RDFa technology button RDFa 1.1 Distiller and Parser

Warning: This version implements RDFa 1.1 Core, including the handling of the Role Attribute. The distiller can also run in XHTML+RDFa 1.0 mode (if the incoming XHTML content uses the RDFa 1.0 DTD and/or sets the version attribute). The package available for download, although it may be slightly out of sync with the code running this service.

Distill by URI
 
Show More (non-standard) options

Distill by File Upload
 
Show More (non-standard) options

Distill by direct input
:
 
Show More (non-standard) options

If you intend to use this service regularly on large scale, consider downloading the package and use it locally. Storing a (conceptually) “cached” version of the generated RDF, instead of referring to the live service, might also be an alternative to consider in trying to avoid overloading this server…

What is it?

RDFa 1.1 is a specification for attributes to be used with XML languages or with HTML5 to express structured data. The rendered, hypertext data of XML or HTML is reused by the RDFa markup, so that publishers don’t need to repeat significant data in the document content. The underlying abstract representation is RDF, which lets publishers build their own vocabulary, extend others, and evolve their vocabulary with maximal interoperability over time. pyRdfa is a distiller that generates RDF triples from an XML or HTML5 file annotated by RDFa in various RDF serialization formats. It can either be used directly from a command line or via a CGI service. It corresponds to the RDFa 1.1 Core document, XHTML+RDFa, and HTML+RDFa specifications, as well as to the SVG Tiny 1.2 Recommendation for the SVG version. The forms above can be used to start the service installed at this site. To learn more about RDFa, please consult the RDFa 1.1 Core Document. See also below for the possibilities to download the package.

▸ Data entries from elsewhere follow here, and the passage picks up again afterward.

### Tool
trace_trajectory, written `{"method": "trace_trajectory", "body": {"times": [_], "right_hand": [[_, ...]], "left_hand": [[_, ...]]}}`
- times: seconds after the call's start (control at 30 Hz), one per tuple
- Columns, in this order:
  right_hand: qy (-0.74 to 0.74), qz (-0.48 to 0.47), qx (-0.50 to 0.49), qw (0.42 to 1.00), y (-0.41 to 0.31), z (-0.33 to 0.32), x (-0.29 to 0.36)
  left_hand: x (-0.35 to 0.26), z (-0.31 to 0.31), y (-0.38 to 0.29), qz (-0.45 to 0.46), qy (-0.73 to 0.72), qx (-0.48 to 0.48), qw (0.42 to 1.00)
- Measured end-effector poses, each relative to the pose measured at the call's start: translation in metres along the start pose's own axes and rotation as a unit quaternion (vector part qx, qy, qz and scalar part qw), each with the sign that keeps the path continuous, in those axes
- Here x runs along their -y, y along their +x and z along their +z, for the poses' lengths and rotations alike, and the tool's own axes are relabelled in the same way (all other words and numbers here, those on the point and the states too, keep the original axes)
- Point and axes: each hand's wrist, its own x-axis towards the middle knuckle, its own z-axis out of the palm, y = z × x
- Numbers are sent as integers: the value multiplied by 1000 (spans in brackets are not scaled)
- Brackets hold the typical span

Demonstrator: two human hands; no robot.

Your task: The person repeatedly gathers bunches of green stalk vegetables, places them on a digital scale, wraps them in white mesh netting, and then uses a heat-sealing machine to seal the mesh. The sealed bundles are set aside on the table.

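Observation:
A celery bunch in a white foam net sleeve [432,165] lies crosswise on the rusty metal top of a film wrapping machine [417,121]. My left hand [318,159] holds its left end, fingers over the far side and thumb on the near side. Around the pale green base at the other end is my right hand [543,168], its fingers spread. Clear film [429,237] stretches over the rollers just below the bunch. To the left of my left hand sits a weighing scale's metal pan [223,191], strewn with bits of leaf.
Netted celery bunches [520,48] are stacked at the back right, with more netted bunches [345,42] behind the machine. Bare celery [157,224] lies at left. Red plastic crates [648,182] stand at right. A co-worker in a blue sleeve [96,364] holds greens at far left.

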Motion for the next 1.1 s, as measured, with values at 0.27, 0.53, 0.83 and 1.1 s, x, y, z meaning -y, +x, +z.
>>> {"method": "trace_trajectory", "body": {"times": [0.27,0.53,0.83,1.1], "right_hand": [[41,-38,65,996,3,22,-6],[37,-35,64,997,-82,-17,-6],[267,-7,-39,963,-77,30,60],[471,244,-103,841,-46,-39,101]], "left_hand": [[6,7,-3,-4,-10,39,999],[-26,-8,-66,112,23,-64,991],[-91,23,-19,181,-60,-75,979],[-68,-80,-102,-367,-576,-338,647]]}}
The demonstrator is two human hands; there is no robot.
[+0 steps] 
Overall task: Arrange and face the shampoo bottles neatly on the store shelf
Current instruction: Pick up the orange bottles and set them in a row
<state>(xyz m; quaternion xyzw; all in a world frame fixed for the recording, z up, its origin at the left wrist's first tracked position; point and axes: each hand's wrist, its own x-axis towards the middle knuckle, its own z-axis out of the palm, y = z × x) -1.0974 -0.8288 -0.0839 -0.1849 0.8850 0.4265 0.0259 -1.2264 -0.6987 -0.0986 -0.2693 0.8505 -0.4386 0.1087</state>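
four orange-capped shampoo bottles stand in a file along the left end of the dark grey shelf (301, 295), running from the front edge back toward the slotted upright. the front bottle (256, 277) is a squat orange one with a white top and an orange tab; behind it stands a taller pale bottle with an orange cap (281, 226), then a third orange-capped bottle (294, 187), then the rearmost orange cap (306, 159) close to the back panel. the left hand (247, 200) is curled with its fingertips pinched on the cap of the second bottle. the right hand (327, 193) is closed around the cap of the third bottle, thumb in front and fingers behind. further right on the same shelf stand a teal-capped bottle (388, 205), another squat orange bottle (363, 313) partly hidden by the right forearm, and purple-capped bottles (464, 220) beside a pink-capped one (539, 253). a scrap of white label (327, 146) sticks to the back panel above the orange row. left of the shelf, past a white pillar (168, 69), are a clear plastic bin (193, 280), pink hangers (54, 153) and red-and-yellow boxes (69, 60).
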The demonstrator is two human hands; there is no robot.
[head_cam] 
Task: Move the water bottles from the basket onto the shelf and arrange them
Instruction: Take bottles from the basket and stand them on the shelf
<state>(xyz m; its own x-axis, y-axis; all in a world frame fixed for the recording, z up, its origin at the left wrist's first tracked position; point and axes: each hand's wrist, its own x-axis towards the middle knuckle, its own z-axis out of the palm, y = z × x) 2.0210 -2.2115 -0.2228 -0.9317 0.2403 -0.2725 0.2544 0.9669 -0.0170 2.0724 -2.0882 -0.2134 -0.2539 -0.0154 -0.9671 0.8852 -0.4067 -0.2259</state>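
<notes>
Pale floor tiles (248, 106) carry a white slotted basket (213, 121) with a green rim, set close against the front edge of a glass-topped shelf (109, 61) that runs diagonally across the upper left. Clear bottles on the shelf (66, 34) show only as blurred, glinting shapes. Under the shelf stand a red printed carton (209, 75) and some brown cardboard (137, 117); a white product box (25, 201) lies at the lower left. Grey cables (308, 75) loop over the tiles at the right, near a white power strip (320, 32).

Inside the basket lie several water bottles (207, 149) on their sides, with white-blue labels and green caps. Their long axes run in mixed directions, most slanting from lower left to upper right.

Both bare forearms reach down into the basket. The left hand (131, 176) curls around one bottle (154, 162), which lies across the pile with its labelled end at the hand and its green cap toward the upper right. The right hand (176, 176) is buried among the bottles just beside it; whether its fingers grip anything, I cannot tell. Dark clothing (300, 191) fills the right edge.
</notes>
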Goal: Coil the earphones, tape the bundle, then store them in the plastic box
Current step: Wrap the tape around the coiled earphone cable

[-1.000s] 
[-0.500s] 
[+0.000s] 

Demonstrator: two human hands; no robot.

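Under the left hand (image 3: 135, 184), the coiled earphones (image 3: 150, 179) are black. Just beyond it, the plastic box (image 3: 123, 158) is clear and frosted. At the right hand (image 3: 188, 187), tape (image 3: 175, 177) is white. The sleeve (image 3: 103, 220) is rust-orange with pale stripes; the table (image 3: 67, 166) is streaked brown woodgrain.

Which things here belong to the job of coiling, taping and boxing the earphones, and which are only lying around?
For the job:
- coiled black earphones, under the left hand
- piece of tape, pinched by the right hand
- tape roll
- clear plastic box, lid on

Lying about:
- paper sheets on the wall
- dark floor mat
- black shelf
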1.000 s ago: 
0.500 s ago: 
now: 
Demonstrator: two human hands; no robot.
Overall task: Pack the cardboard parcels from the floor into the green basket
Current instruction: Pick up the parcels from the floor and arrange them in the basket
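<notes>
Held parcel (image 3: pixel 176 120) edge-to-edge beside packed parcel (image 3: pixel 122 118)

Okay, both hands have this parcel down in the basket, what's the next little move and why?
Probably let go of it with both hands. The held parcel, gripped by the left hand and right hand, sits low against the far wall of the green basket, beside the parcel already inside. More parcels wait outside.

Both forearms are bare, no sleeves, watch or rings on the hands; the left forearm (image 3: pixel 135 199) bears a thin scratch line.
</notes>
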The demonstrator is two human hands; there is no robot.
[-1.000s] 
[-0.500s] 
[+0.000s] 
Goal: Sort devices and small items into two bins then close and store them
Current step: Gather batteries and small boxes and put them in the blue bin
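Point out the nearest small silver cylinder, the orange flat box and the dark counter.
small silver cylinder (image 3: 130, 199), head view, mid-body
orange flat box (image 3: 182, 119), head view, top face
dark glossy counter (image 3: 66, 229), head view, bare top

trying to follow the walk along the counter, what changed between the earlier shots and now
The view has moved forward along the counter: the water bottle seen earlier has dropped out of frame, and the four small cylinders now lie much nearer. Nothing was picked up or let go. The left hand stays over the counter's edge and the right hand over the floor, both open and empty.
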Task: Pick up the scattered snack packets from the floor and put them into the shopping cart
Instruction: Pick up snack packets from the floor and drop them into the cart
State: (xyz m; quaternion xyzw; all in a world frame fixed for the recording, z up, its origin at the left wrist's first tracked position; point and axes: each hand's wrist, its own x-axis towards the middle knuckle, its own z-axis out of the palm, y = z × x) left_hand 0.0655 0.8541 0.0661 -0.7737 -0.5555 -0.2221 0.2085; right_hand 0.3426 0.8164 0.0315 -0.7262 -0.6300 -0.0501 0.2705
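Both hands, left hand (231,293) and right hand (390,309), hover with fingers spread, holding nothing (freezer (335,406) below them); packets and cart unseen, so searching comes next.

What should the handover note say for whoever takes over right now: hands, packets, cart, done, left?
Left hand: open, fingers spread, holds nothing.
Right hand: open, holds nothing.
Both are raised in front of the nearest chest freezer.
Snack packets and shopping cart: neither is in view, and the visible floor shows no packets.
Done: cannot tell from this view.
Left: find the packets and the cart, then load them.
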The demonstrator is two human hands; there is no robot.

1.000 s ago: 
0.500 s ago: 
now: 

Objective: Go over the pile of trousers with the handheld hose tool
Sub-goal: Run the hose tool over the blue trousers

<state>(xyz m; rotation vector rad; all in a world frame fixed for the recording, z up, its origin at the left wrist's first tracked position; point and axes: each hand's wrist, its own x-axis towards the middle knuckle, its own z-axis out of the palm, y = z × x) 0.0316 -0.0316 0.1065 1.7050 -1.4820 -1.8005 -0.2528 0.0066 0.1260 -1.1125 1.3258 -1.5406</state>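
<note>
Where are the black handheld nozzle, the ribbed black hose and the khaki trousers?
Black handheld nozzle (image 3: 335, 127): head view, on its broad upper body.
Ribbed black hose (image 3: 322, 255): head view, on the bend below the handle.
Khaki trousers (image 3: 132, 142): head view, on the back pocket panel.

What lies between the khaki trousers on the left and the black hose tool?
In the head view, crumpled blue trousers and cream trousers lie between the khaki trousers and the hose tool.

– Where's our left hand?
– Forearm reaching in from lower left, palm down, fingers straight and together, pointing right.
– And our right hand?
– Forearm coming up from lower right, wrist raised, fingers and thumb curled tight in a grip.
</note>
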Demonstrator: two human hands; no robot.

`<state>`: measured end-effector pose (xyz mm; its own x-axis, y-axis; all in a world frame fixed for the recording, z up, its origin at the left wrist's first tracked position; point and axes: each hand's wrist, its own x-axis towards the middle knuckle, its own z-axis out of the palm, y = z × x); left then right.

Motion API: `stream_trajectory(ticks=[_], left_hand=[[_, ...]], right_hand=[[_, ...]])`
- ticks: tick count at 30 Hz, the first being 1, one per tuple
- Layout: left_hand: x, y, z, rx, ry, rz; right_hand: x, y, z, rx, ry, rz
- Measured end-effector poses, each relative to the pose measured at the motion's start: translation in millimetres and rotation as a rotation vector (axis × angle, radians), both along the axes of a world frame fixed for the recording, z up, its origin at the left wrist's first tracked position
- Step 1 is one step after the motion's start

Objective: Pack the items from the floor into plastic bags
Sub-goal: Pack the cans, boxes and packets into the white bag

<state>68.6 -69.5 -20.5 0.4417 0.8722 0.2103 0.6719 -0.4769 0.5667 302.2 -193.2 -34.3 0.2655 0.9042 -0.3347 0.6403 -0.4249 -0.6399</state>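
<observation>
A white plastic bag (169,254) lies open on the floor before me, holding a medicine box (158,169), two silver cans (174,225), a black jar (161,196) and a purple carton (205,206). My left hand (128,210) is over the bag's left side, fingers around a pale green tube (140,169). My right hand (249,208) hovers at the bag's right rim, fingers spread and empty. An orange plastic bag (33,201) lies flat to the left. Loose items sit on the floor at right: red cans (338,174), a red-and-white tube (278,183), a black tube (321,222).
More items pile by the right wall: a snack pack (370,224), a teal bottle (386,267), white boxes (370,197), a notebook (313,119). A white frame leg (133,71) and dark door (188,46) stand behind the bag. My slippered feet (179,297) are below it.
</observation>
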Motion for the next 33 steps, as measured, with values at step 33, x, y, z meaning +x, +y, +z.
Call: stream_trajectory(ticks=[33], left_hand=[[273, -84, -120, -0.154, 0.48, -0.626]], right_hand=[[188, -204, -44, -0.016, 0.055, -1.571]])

As installed, this service is a server-side implementation of RDFa. This also means that pages that generate their (X)HTML content dynamically (e.g., using AJAX) will not be properly processed by this distiller.

Distiller options

Output format (option: format; values: turtle, xml, json, nt; default: turtle)
The default output format is Turtle. Alternative formats are RDF/XML, JSON-LD, and N-triples.
Warnings for non RDFa 1.1 Lite usage (option: rdfa_lite; values: true, false; default: false)
If set to true, a warning will be issued if RDFa 1.1 Core attributes, that are not part of the RDFa 1.1 Lite specification, are used. The separate rdfagraph option should be used to make these warnings visible.
Host language (option: host_language; values: xhtml, html, svg, atom, xml; default: html)
For RDFa files downloaded via a URI, the host language is determined based on the content type (see below for further details). When the content is uploaded or input directly, the host language can be set explicitly.
Returned content (option: rdfagraph; values: output, processor, processor,output; default: output)
By default, the generated triples are returned without warning or error triples. If the processor is set, then those triples are returned, too. See the RDFa 1.1. Core document for further details.
Perform vocabulary expansion (option: vocab_expansion; values: true, false; default: false )
RDFa 1.1 provides the possibility to “expand” the vocabulary provided by the vocab attribute, i.e., to retrieve the corresponding RDF file and follow the possible subclass and subproperty relationships. See the RDFa 1.1. Core document for further details.
Include embedded turtle or RDF/XML in the output (option: embedded_rdf; values: true, false; default: true )
The Turtle specification provides a syntax to add Turtle content to any HTML file via the <script> element. Alternatively, some XML applications (e.g., SVG) allow adding RDF/XML content to their regular content. The distiller may extract and add these graphs to the output graph. Note that this graph is completely independent from the rest of the RDFa content, e.g., prefix declarations in RDFa are not valid for the embedded Turtle.
Whitespace preservation in literals (option: space_preserve; values: true, false; default: true)
The RDFa syntax specifies that whitespace characters in the original XHTML must be preserved in the literal output. This options instructs the distiller to “normalize” the whitespace. The default is not to normalize.
Use caching for vocabulary expansion (option: vocab_cache; values: true, false; default: true)
In case vocabulary expansion is set, a built-in caching mechanism is used to store the vocabulary information locally to the processor.
Report on vocabulary caching (option: vocab_cache_report; values: true, false; default: false)
Additional informational triples are generated on vocabulary caching. These triples are added to the “processor” graph, and the option automatically sets the rdfagraph option to processor or processor,default (depending on the original setting of rdfagraph).
Bypass date checks on vocabularies (option: vocab_cache_refresh; values: true, false; default: false)
By default, vocabulary caches are set to be valid until the date value returned in the “Expires” HTTP response header or, if not given, the cache is set to be valid for a day. If this option is set, the cache date is not checked and the cache is re-generated every time a vocab URI is met. This option may be useful when vocabularies are developed and tested.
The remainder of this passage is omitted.